Marc Weitzmann : Mariage mixte
On parle beaucoup de l’invasion du champ du roman par l’autofiction. Or il y aurait, selon Philippe Lançon, critique littéraire à Libération, une nouvelle tendance issue de la même branche: "le cannibalisme des faits par l’autofiction". Marc Weitzmann, journaliste aux Inrockuptibles, cousin de Serge Doubrowsky, auteur de trois romans, en est un digne représentant.
On parle beaucoup de l’invasion du champ du roman par l’autofiction. Or il y aurait, selon Philippe Lançon, critique littéraire à Libération, une nouvelle tendance issue de la même branche: "le cannibalisme des faits par l’autofiction". Marc Weitzmann, journaliste aux Inrockuptibles, cousin de Serge Doubrowsky, auteur de trois romans, en est un digne représentant.
Dans Mariage mixte, son dernier roman, il s’approprie de façon plutôt opportuniste un fait divers sordide. En contemplant les démons des autres, il confronte les siens, et apporte ainsi un peu d’action à un récit qui autrement aurait été bien plat.
Le fait divers en question remonte à bientôt dix ans. Le 21 mars 1991, Jean-Louis Turquin, un riche vétérinaire de Nice, signale à la police la disparition de son fils de huit ans, Charles-Édouard. L’homme est en pleine débâcle conjugale. Sa femme a quitté le foyer et demandé le divorce. Un soir au cours duquel Turquin tente de renouer avec elle, celle-ci l’incite à admettre qu’il a tué leur fils. La confession est enregistrée à l’insu de Turquin.

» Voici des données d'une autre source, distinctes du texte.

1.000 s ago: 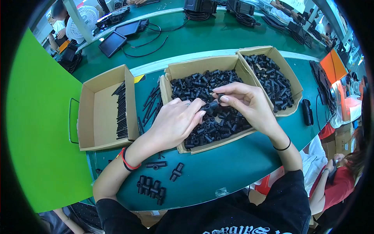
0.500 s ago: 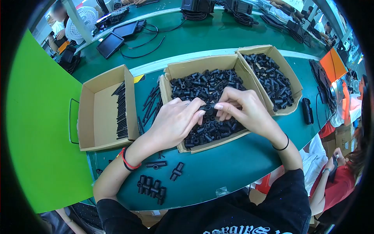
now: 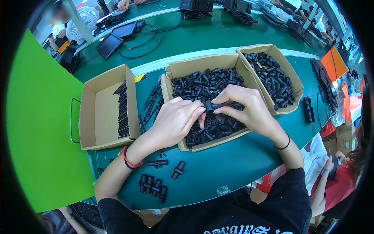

Quand la police met la main au collet du présumé enfanticide, le vétérinaire jure qu’il n’a fait que dire ce que sa femme voulait entendre. Évidemment, cela ne suffira pas à l’innocenter. Même si le corps du petit Charles-Édouard n’a jamais été retrouvé, Turquin est condamné à vingt ans de prison. Mais il continue de clamer son innocence, et de prétendre que
son fils vit aujourd’hui en Israël, où sa femme, qui s’est convertie au judaïsme, a séjourné pendant plusieurs mois. Voilà pour la réalité. Sous la plume de Marc Weitzmann, Jean-Louis Turquin est devenu Jean-Christophe Cottard, sa femme, Michèle, est devenue Claude,
seul leur fils a gardé son prénom, et tout l’exercice littéraire se voit qualifié, dans une postface prudente, "de rêverie". "(…) les significations que l’on serait tenté d’accorder à ce livre, écrit Weitzmann, et en particulier les rapprochements avec certains événements ou êtres existant ou ayant existé, ne sauraient excéder le sens que l’on accorde aux rêves
(…)." Plaît-il?
Dans le destin tragique de cette famille déchirée, Weitzmann a donc vu l’occasion de revisiter son enfance, de revoir ses origines juives (le fils de Turquin-Cottard serait en fait l’enfant illégitime d’un juif amant de sa femme), ses relations avec un père absent, et même, tant qu’à y être, de revenir sur la crise familiale qui a suivi la parution de son roman précédent, Chaos (une autre autofiction où l’auteur réglait ses comptes avec sa famille, allant même jusqu’à tuer son père, pourtant toujours vivant, le pauvre). Rien de cela ne dérangerait vraiment, si le résultat était intéressant. Or l’histoire est lourdement mise en place, confuse et
mal construite. Les meilleurs moments sont ceux, trop brefs, où l’ego de l’écrivain se tait pour donner toute sa place au personnage de Cottard. Le reste n’intéressera sans doute personne, sauf l’auteur. Éd. Stock, 2000, 332 p.